“maaf” lanjutnya
Melis tahu pasti sahabatnya akan kecewa terhadapnya, di tambah dialah yang selalu mengurus Melis mulai dari makan sampai jadwal kemoterapinya.
Fithro menghembuskan nafas gusar, gadis itu merasa gagal menjadi sahabat yang baik, dia menatap Melis lekat, perasaannya sekarang antara campur aduk ..marah, sedih, kecewa, semua bercampur jadi satu.
“Aku sudah menghubungi orangtuamu, besok mereka akan pulang dan datang menemuimu” tutup Fithro sambil keluar dari ruang inap Melis, dia butuh menenangkan dirinya sekarang.

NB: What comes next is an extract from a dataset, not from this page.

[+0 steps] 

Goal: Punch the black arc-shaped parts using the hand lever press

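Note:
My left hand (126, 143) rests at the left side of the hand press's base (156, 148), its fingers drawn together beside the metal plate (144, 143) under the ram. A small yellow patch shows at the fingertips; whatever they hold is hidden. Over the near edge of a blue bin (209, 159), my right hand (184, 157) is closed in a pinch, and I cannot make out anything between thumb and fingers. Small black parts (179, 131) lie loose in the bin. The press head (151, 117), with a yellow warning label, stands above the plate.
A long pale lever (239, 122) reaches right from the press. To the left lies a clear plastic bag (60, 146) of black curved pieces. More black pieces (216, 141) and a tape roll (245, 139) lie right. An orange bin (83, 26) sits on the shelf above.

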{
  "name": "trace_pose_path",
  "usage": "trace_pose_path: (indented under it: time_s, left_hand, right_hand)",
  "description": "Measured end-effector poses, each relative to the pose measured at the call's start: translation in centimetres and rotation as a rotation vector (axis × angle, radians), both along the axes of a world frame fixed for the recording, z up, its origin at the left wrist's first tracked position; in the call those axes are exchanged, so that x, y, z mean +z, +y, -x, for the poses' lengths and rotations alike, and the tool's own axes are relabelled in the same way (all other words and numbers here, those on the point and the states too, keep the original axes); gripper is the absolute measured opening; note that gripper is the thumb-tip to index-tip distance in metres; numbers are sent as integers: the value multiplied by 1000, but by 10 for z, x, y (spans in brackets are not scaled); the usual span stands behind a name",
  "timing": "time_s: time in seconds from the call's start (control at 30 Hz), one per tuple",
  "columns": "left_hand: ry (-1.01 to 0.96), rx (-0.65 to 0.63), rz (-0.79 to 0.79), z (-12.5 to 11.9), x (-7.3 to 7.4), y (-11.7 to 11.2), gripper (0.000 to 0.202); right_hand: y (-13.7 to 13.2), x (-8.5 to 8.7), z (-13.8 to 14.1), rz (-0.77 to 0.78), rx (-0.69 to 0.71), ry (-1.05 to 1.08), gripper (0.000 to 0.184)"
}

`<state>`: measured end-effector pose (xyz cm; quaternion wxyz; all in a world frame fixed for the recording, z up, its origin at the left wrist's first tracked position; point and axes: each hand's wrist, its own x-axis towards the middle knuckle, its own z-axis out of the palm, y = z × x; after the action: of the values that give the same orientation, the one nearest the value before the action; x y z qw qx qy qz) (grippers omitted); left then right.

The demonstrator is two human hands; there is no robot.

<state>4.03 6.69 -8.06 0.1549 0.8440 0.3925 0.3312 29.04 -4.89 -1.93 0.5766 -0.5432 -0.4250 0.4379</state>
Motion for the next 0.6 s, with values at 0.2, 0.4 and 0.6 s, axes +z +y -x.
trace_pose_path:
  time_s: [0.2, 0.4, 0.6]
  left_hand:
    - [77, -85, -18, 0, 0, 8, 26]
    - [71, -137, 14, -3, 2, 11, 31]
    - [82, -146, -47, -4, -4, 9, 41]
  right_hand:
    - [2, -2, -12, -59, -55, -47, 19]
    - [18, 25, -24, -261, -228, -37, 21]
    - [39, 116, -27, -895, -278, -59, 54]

Melis terdiam, benarkah orang tuanya akan datang?? di saat gadis itu dalam kondisi kacau seperti ini, namun dia menetupi raut keterkejutan itu dengan raut datarnya, berharap semua akan menjadi lebih baik dengan sendirinya.
*****
Benar yang di ucapkan Fithro, saat terbangun dari tidurnya gadis itu melihat kedua orang tuanya tengah tertidur di sofa dan dilantai beralas karpet yang entah didapat dari mana, namun sebisa mungkin gadis itu menjaga raut wajah datarnya, walaupun hatinya senang bukan kepalang. Kini gadis itu mencoba mengambil air yang ada di meja samping kasurnya, namun belum sempat gadis itu meminumnya gelas itu tiba-tiba jatuh, membuat kedua orang tuanya reflek terbangun karna mendengar suara tersebut.
“Melis, kamu gak papa?” tanya ibunya dengan raut khawatirnya.
Melis menggeleng, namun tak urung tersenyum, sudah lama tak di berikan perhatian manis seperti ini dari orang tuanya.
“kenapa kamu gak bilang sama kami kalo kamu sakit?” kini bukan ibunya yang berbicara, melainkan bapaknya.
“Melis gak mau nyusahin kalian, Melis gak mau kalian pulang ke indonesia karna kasihan sama Melis...” jawab gadis itu dengan mata yang memanas, namun sebisa mungkin dia menahan untuk tidak menangis.